Part 2 of 4: Clear Consequences for ESI Destruction
Last week I introduced a four-part series about the "Duke Rules Package" which includes drastic changes to the Federal Rules of Civil Procedure pending adoption by the Supreme Court. The so-called "Duke Rules Package" gets its name from the 2010 Federal Rules Advisory Committee meeting held at Duke University. The Federal Judicial Conference has approved the amendments, which are designed to streamline federal litigation while reducing costs. For these reasons, businesses should take note--these rules appear to be business-friendly and may influence how you manage litigation costs.

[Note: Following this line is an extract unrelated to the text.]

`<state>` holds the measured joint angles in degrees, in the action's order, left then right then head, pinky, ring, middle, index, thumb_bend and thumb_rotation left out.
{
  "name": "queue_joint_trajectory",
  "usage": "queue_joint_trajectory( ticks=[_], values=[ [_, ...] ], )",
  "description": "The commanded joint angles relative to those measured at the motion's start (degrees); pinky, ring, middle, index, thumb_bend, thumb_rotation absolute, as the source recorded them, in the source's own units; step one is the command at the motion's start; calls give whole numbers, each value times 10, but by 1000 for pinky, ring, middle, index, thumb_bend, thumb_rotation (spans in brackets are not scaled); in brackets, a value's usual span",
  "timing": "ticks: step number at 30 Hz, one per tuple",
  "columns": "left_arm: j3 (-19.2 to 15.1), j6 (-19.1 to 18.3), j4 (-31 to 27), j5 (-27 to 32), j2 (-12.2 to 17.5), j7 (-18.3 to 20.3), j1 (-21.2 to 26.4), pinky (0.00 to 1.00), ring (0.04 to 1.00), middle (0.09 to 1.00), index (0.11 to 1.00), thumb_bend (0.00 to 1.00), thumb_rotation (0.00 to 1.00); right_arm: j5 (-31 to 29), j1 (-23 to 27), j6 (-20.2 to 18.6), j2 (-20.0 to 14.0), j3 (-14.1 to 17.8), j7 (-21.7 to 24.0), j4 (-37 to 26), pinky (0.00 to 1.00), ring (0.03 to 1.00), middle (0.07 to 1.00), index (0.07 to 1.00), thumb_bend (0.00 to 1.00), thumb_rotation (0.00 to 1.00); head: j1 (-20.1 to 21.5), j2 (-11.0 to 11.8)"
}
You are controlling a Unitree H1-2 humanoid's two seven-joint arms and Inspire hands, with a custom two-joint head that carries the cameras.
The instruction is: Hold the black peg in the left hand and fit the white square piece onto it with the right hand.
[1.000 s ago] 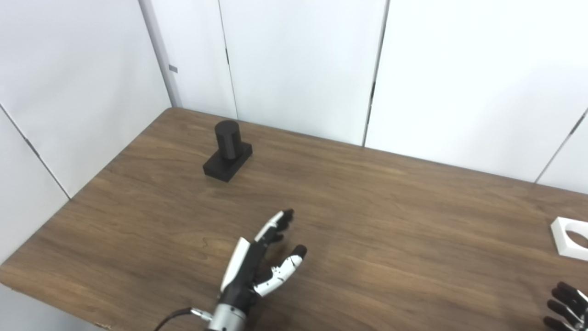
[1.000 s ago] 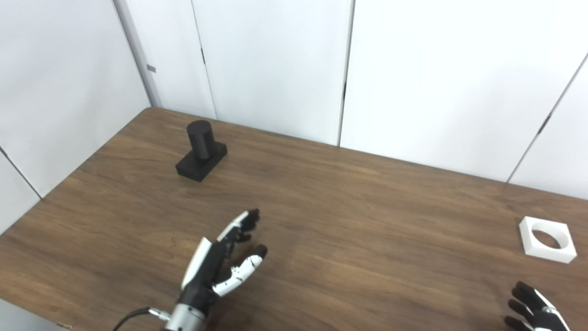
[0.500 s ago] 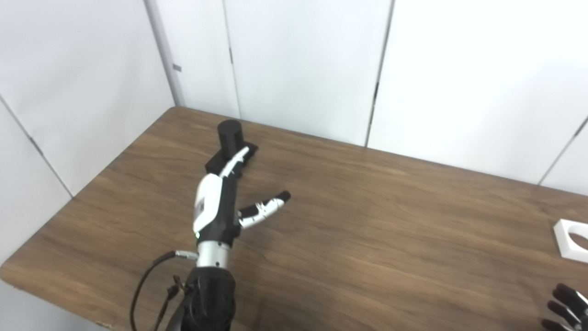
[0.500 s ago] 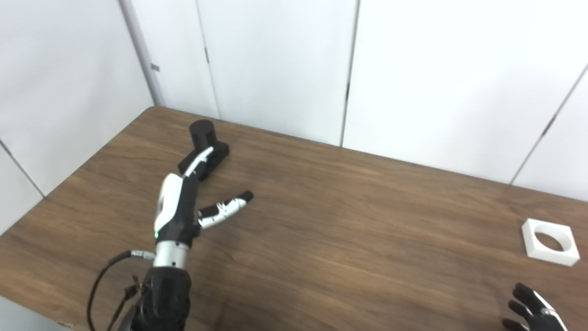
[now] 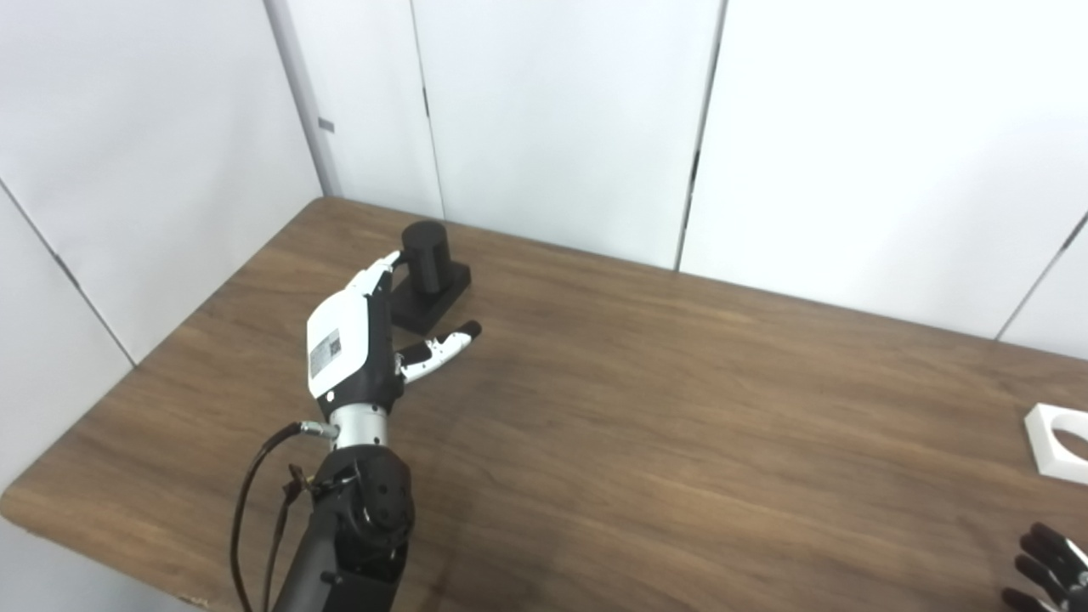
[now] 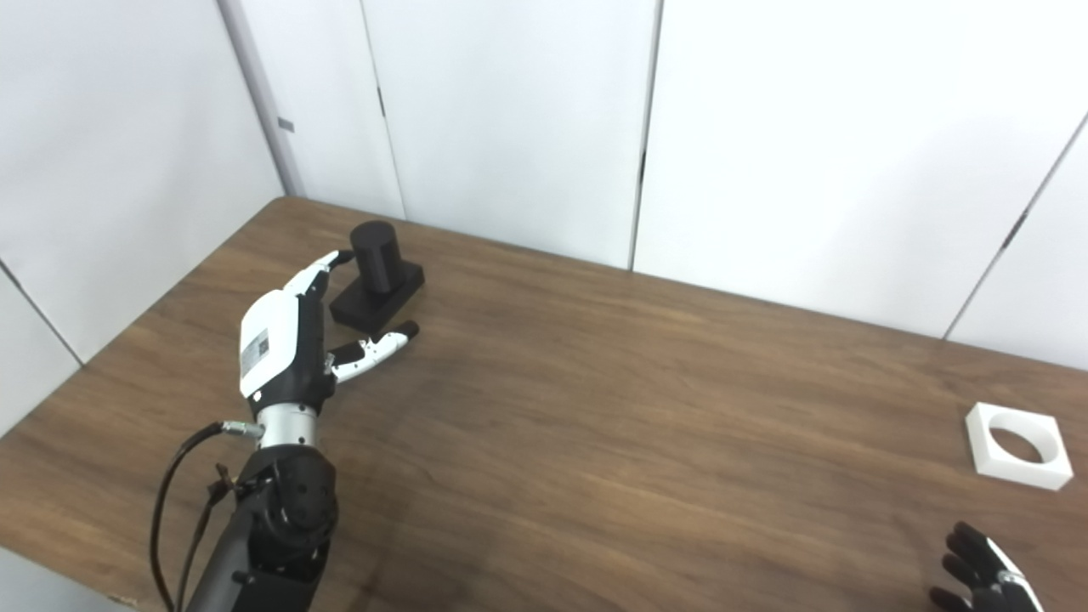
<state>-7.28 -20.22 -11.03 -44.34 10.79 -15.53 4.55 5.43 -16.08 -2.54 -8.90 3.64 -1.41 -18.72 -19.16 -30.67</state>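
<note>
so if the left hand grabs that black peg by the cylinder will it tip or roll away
The black peg probably won't roll: its upright cylinder stands on a flat rectangular base on the table. A sideways nudge from the open left hand might slide it or tip it, since the cylinder rises well above that base. It looks rigid.

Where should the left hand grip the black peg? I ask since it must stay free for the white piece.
Judging by shape, grip the black peg by its flat rectangular base, from its near-left side where the open left hand already is. The upright cylinder should stay bare for the white square piece.
</note>
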Motion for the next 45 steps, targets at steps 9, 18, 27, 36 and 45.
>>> queue_joint_trajectory(
  ticks=[9, 18, 27, 36, 45],
  values=[
    [7, -15, 72, -33, 56, -19, 64, 943, 907, 884, 820, 974, 470, 1, -1, -1, -7, -4, 15, -11, 797, 868, 873, 865, 662, 1000, -2, -3],
    [5, -30, 161, -26, 75, -46, 106, 936, 909, 888, 818, 1000, 570, 11, -2, -3, -3, -4, 10, -19, 795, 859, 863, 855, 613, 1000, 1, -6],
    [1, -35, 222, -1, 80, -74, 132, 952, 922, 900, 823, 985, 532, 17, -4, -6, -3, -6, 10, -19, 787, 870, 869, 858, 636, 1000, 5, -8],
    [13, -56, 292, 10, 82, -90, 160, 924, 916, 905, 823, 980, 517, 27, -2, 5, -3, -6, 8, -12, 761, 851, 855, 851, 630, 1000, 9, -9],
    [34, -66, 357, 14, 101, -79, 181, 904, 907, 884, 815, 959, 512, 25, -2, 7, -2, -7, 9, -10, 813, 868, 864, 870, 623, 1000, 13, -9]
  ],
)
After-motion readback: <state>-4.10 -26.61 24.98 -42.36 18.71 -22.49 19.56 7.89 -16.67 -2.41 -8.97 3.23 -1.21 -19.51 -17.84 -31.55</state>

In this Part 2 of 4, I discuss proposed amendments to Rule 37(e) governing electronically-stored information ("ESI"). For the last several years, the business community has increasingly hired eDiscovery firms to manage their document retention policies, citing fear of court decisions and costs. Initially, the drafters of the Duke Rules Package intended to establish detailed document preservation guidelines--a sort of code for eDiscovery establishing when the duty to preserve documents arises, its scope and duration in advance of litigation, and actions available to the court when such information is lost. This broad approach was quickly rejected as not feasible. Instead, citing a "lack of uniformity" among court decisions, the Committee focused on the consequences of destroying electronic documents. The well-established duty to preserve ESI when litigation is reasonably anticipated will remain intact.

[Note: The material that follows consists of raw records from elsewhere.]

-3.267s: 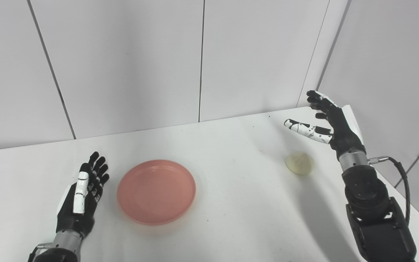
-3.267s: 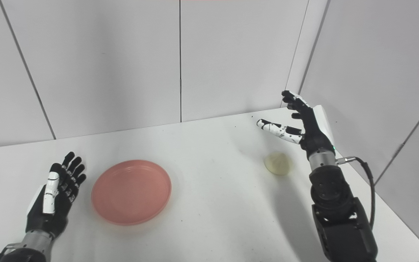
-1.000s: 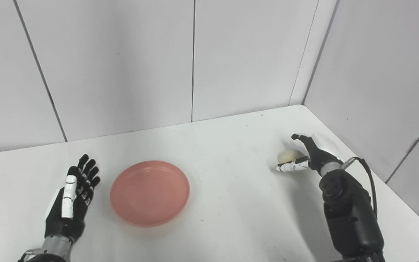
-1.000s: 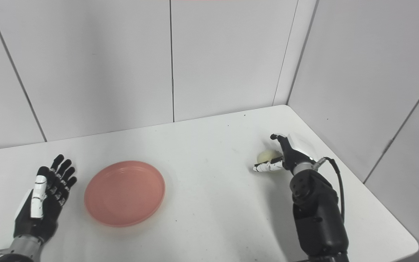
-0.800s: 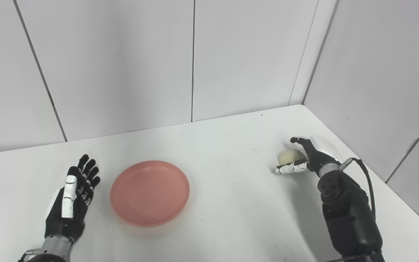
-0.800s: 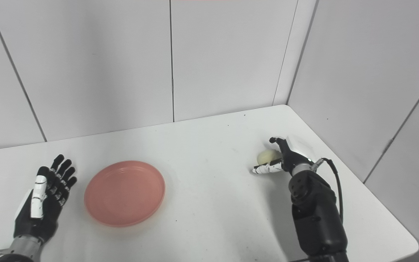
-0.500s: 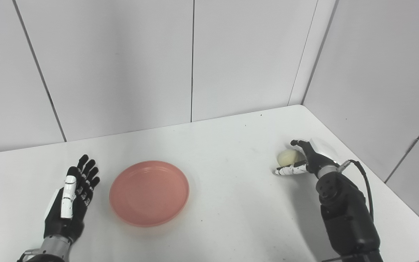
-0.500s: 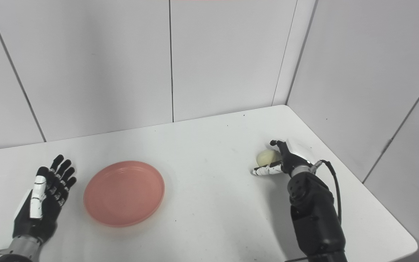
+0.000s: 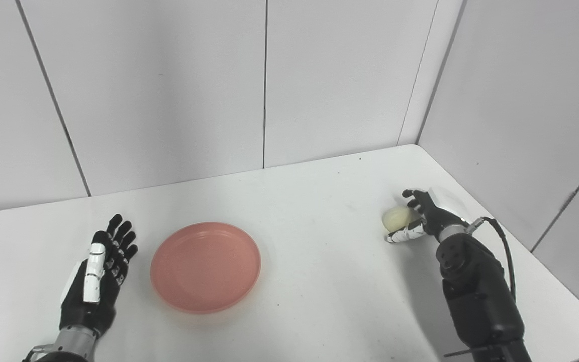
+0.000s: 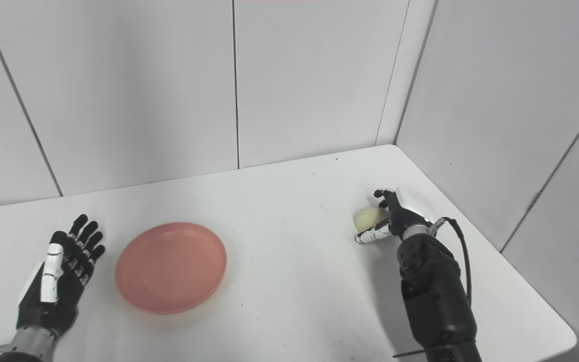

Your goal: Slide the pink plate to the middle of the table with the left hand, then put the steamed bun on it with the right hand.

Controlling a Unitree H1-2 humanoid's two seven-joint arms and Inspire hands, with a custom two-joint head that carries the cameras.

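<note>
Two hands share a white table set into a corner of pale panelled walls. Left of the table's middle lies the pink plate, round and shallow, flat on the surface with nothing on it. Just beside its left rim, but not touching it, the left hand rests low over the table, palm turned toward the plate and fingers stretched forward and slightly fanned, holding nothing; its white thumb lies along the near side of the palm. Well apart from the plate, near the table's right edge, sits the steamed bun, a pale yellowish dome. Around it the right hand is curled: dark fingers arch over the far side and top of the bun, while the white-and-black thumb presses in from the near side below it. Finger and thumb appear to touch the bun, so the hand seems closed on it, though from these views it cannot be told whether the bun is clear of the table or resting on it. Behind the hand, the bulky black right forearm rises from the bottom edge, with a black cable looping from the wrist along its outer side.
</note>
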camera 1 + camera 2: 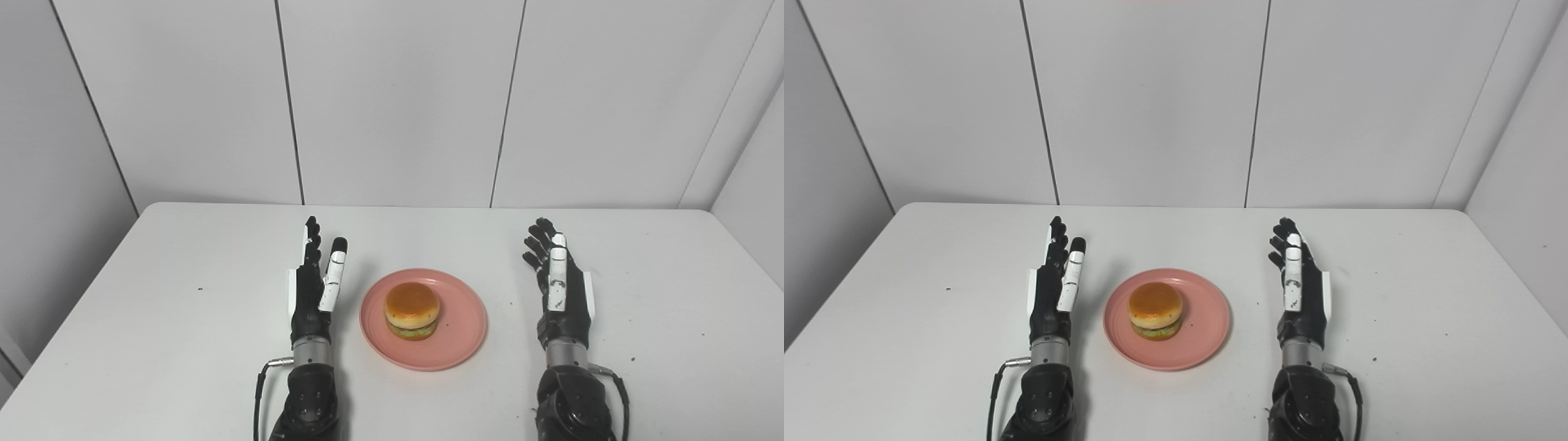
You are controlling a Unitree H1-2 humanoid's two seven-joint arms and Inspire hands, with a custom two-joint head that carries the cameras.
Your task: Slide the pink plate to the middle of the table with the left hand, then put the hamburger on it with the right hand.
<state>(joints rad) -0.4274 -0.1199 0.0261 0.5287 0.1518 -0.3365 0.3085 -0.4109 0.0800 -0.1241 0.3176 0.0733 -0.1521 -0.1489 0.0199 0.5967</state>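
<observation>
Hamburger (412, 310) on pink plate (459, 343) mid-table, both hands (315, 285) (560, 288) open, empty, alongside; stray nudge could shift plate.

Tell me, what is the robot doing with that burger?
Nothing right now. The toy hamburger with the golden bun already sits on the round pink plate near the middle of the white table. The black left hand and the black right hand are open, one on each side of the plate, touching neither. The job looks finished.
</observation>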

Currently, rule 37(e) attempts to limit the penalties that courts may impose for destruction of electronic data, but it has been inconsistently applied. The Rule states that "[a]bsent exceptional circumstances, a court may not impose sanctions under these rules on a party for failing to provide electronically stored information lost as a result of the routine, good-faith operation of an electronic information system." As the Advisory Committee noted in its proposed amendments, "some circuits hold that adverse inference jury instructions can be imposed for the negligent loss of ESI and others require a showing of bad faith," which has "resulted in a tendency to over preserve ESI out of a fear of serious sanctions if actions are viewed in hindsight as negligent." By establishing clear penalties, it appears that the Duke Rules are intended to address such "over preservation."

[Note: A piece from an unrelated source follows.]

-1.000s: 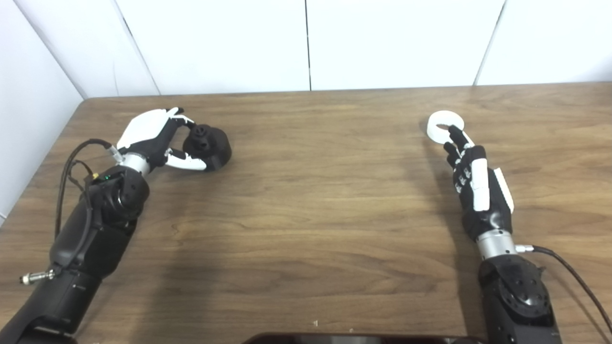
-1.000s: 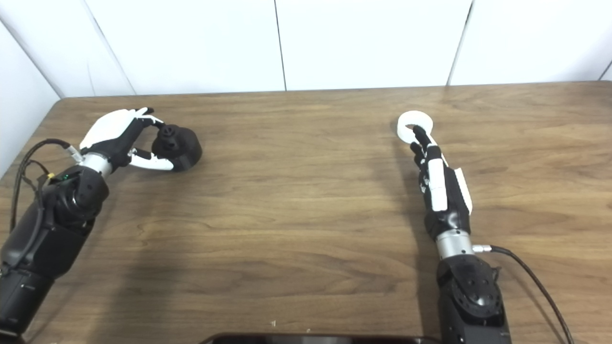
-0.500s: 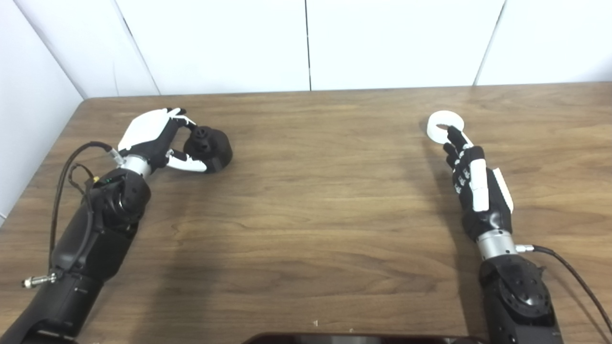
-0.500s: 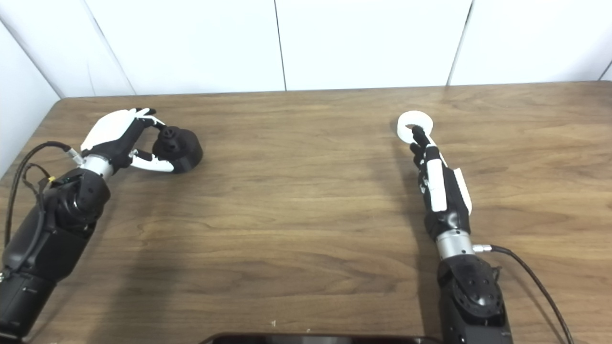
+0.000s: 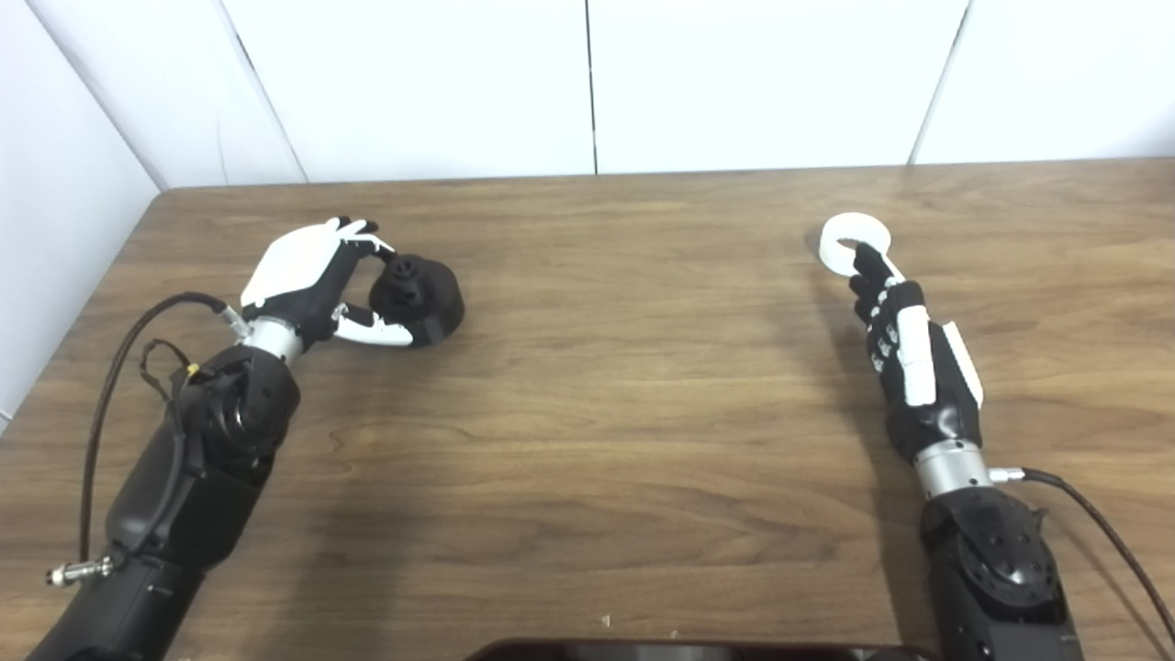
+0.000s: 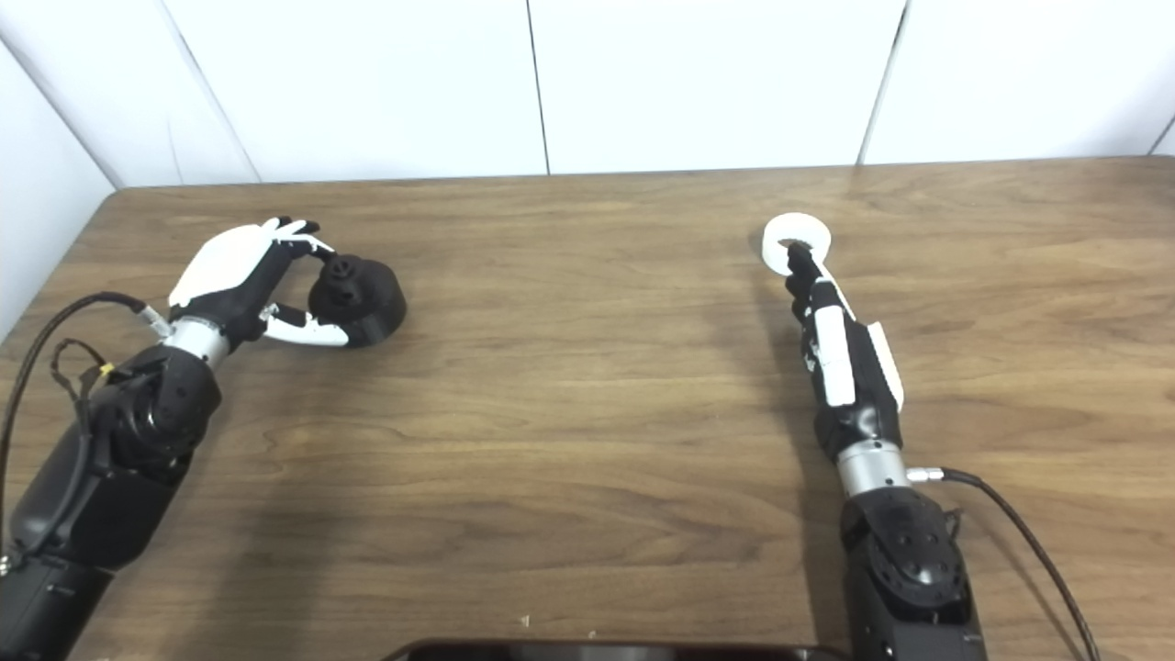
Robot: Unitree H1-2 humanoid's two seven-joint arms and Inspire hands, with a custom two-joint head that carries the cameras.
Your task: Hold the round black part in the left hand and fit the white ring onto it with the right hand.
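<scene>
Left hand [image 5: 317,280], clenched on the black part [image 5: 418,289], has carried it toward mid-counter [image 5: 624,367]. Right hand [image 5: 904,344] has fingertips at the ring [image 5: 854,240], far right; grasp cannot be told. Fitting remains ahead.

- Left robot hand [image 5: 317,285], white-backed, curls its fingers and thumb around the round black part [image 5: 418,287].
- Right robot hand [image 5: 904,340] stretches forward, fingertips [image 5: 863,260] reaching into the white ring [image 5: 849,240].
</scene>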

As approved by the Judicial Conference, proposed Rule 37(e) attempts to clearly establish the consequences that may follow negligent versus intentional destruction of electronic evidence. The proposed rule states:
(e) Failure to Preserve Electronically Stored Information. If electronically stored information that should have been preserved in the anticipation or conduct of litigation is lost because a party failed to take reasonable steps to preserve it, and it cannot be restored or replaced through additional discovery, the court: (1) upon finding prejudice to another party from loss of the information, may order measures no greater than necessary to cure the prejudice; or
(2) only upon finding that the party acted with the intent to deprive another party of the information's use in the litigation may:
(A) presume that the lost information was unfavorable to the party;
(B) instruct the jury that it may or must presume the information was unfavorable to the party; or
(C) dismiss the action or enter a default judgment.
If the amendment is adopted, Rule 37(e) will limit the Court's authority to remedy the negligent destruction of ESI to "measures no greater than necessary." By contrast, it will reserve for only the most egregious cases the penalties of adverse jury instructions, dismissal, or default. And to impose the more exacting penalties, the court must make a finding of fact that a party "acted with the intent to deprive" his adversary of the data.
It is important to remember that proposed Rule 37(e) does not change a party's duty to preserve ESI. But, the proposed rule is designed to prevent the unfair result of a technical mishap determining the outcome of a case. If adopted, the business community should reach out to eDiscovery counsel to explore how these clearer lines might reduce the burden of over-preservation and reasonably focus preservations efforts.